18.10.13

La práctica literaria: un quehacer instituido


Asumimos que el quehacer literario ha llevado la práctica a profesionalizarse, a partir del reconocimiento e instalación de la institución literaria como un sistema de disposiciones y esquemas culturales: cuerpo amorfo de prácticas regidas por los cánones establecidos. Con ello, los poderes hegemónicos, que en su esencia desvanecen al sujeto, han salidos fortalecidos. Aunque habrá que reconocer que no existe una institución literaria acabada: la literatura como campo cultural es un espacio que no puede restringirse a la inmediatez material de la obra ni tampoco al orden institucional. Entramos en un terreno inestable y en constante transformación: la literatura ha sido considerada lo mismo un conjunto de habilidades o saberes en torno al acto de escribir, como una especialización particular de lo que había sido observado como actividad o práctica, hasta la producción de obras creativas escritas por autores y avaladas por la crítica literaria. Habilidad, especialización y producción intervienen en la Institucionalización de la Práctica Literaria.

La Institucionalización de la Práctica Literaria trasciende lo dialéctico para consolidar una dialógica y, en este sentido, incluye al discurso, al intercambio: una interacción e interrelación; un diálogo en el que se reconoce al otro como fuerza que me instituye como escritor canónico, marginal, comercial, fantasma, aprendiz o demás.

La formulación de un modelo de análisis de la práctica literaria que considera al escritor de manera situada, es decir, como un escritor contextualizado, “con apellido”, implica reconocer cómo el sujeto escritor-literato entra en contraposición y con ello en conflicto-tensión, tanto con la institución que cobija la práctica como con él mismo. En este contexto, la figura del aprendiz de escritor nace de un discurso imaginado, interpelado, contextualizado y situado por él mismo y por los otros. Dicho aprendiz se caracteriza por ser el recién interesado e iniciado en la práctica literaria a partir de su incorporación y contacto con las instituciones que forman escritores; y en él debemos reconocer también un intercambio dialéctico y dialógico que permite la transformación de la propia práctica.

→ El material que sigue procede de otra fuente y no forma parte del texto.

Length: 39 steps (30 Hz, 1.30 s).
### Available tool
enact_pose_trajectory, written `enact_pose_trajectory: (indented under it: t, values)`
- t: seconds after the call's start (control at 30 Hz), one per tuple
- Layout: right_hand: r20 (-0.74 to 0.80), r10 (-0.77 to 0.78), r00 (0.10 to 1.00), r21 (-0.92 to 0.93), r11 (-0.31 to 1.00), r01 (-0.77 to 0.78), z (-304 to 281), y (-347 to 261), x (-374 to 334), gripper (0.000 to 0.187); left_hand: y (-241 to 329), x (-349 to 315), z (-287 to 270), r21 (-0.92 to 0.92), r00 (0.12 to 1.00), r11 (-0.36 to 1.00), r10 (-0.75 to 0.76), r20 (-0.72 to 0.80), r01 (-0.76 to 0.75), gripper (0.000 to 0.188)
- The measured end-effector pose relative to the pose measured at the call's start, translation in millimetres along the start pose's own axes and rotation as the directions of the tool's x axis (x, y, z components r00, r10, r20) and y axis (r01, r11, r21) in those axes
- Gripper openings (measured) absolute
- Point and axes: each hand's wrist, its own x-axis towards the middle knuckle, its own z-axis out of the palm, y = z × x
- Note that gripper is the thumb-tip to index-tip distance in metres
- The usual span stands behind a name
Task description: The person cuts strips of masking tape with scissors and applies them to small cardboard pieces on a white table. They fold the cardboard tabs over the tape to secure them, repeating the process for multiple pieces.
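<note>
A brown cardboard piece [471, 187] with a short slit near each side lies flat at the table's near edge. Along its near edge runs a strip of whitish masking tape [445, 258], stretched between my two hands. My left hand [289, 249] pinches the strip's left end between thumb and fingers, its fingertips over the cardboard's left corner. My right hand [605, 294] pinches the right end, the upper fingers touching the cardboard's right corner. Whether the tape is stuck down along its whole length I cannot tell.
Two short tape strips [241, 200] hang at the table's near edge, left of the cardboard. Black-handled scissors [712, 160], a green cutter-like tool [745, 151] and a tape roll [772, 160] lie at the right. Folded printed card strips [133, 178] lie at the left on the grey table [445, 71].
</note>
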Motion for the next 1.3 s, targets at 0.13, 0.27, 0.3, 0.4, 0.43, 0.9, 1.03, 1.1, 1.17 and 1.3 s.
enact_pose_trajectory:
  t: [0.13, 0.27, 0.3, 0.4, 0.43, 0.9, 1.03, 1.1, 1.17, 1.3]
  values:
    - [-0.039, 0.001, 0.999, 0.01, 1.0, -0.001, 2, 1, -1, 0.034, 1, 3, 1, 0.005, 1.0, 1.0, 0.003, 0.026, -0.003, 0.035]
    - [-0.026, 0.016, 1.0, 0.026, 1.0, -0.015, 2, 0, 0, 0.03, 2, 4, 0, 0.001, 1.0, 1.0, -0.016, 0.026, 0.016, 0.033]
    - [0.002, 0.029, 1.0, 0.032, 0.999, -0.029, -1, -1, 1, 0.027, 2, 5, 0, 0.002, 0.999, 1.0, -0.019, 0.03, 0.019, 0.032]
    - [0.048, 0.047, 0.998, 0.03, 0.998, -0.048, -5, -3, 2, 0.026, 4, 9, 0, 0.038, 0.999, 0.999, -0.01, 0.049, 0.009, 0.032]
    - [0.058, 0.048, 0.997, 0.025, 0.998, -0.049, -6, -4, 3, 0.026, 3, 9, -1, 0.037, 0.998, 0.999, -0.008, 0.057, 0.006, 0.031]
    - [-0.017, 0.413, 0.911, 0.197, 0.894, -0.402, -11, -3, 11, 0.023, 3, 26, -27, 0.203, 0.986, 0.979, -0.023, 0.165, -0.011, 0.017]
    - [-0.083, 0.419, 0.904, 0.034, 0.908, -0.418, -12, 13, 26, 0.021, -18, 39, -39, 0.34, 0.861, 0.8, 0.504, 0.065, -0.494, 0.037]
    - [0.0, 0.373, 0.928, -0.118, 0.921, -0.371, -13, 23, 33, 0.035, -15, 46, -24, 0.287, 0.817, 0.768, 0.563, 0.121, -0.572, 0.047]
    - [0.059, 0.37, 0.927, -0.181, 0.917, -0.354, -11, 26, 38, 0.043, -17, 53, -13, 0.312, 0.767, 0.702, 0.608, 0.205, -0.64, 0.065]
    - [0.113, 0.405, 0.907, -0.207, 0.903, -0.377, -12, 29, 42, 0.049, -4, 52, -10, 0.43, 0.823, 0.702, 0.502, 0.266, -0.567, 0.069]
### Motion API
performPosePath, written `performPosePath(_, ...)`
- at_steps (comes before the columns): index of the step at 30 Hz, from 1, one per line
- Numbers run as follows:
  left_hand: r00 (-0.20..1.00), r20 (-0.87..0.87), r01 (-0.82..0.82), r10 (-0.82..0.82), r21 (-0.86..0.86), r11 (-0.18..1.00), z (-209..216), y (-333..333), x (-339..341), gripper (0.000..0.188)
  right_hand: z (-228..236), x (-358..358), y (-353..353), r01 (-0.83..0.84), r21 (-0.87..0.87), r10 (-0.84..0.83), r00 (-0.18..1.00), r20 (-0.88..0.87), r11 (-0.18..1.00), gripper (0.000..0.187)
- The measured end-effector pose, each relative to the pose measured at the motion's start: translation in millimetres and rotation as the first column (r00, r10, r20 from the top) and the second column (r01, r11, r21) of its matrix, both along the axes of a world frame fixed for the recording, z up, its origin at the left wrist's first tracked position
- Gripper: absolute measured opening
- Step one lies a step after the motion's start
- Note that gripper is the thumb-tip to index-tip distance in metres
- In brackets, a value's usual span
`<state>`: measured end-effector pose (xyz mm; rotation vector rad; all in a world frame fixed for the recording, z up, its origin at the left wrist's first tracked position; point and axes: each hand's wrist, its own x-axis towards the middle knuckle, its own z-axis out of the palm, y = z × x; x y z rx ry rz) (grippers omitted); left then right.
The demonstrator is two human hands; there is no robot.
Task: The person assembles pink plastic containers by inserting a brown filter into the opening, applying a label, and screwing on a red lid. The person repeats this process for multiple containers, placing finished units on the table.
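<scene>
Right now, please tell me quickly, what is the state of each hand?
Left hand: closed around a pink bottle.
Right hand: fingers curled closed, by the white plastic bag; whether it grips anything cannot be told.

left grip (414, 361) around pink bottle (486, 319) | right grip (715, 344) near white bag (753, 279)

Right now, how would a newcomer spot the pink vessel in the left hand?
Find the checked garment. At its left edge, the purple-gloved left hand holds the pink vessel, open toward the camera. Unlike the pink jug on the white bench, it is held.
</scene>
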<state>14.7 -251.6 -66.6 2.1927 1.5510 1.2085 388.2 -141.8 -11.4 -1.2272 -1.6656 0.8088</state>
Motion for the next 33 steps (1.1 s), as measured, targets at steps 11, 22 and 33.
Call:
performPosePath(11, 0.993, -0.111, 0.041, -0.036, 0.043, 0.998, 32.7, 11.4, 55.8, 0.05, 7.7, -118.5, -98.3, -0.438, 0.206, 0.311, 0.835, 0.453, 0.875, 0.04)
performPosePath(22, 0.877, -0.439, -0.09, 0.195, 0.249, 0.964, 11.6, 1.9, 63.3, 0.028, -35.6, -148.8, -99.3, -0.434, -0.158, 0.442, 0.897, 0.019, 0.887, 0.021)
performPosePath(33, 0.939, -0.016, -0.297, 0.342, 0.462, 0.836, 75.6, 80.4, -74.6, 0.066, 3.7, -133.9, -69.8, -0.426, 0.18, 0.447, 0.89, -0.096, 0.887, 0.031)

Ahora bien, a partir de infinidad de pensadores y grupos de oposición, la literatura se piensa como una herramienta de la lucha política y la lucha intelectual profundas, que sostiene que “el escritor tiene un compromiso con el pueblo” y, por lo tanto, se concibe como un quehacer colectivo que concierne a toda sociedad. Inserto en esta lógica, el discurso del escritor adquiere un compromiso político, social, cultural; no obstante, algunos autores consideran que la literatura no tiene otro compromiso sino consigo misma. Independientemente de que exista o no un compromiso político explícito entre los autores, pensamos que debemos atender la práctica semiótico-discursiva del escritor para escudriñar el grado de su compromiso. Ya no es suficiente desmenuzar el discurso en términos de sus enunciaciones (de reivindicación política, por ejemplo) para con ello crear un análisis más; es necesario trasminar el discurso para reconocerlo como una práctica. Una práctica semiótico-discursiva que pone en juego no sólo la palabra o la enunciación, sino las coherencias e incoherencias de toda articulación, de todo compromiso, de toda coyuntura y juego dialéctico, de todo nuestro cuerpo (gestos, movimientos, pausas, silencios, en fin); todo ello reflexionado como discurso, como práctica que incluye decisiones, voluntades y deseos enunciados e incluso omitidos. La práctica compromete porque nos sitúa. Luego entonces, el aprendiz de escritor se compromete porque se sitúa en un espectro de la práctica literaria: institucional o no, política o apolítica, canónica o marginal.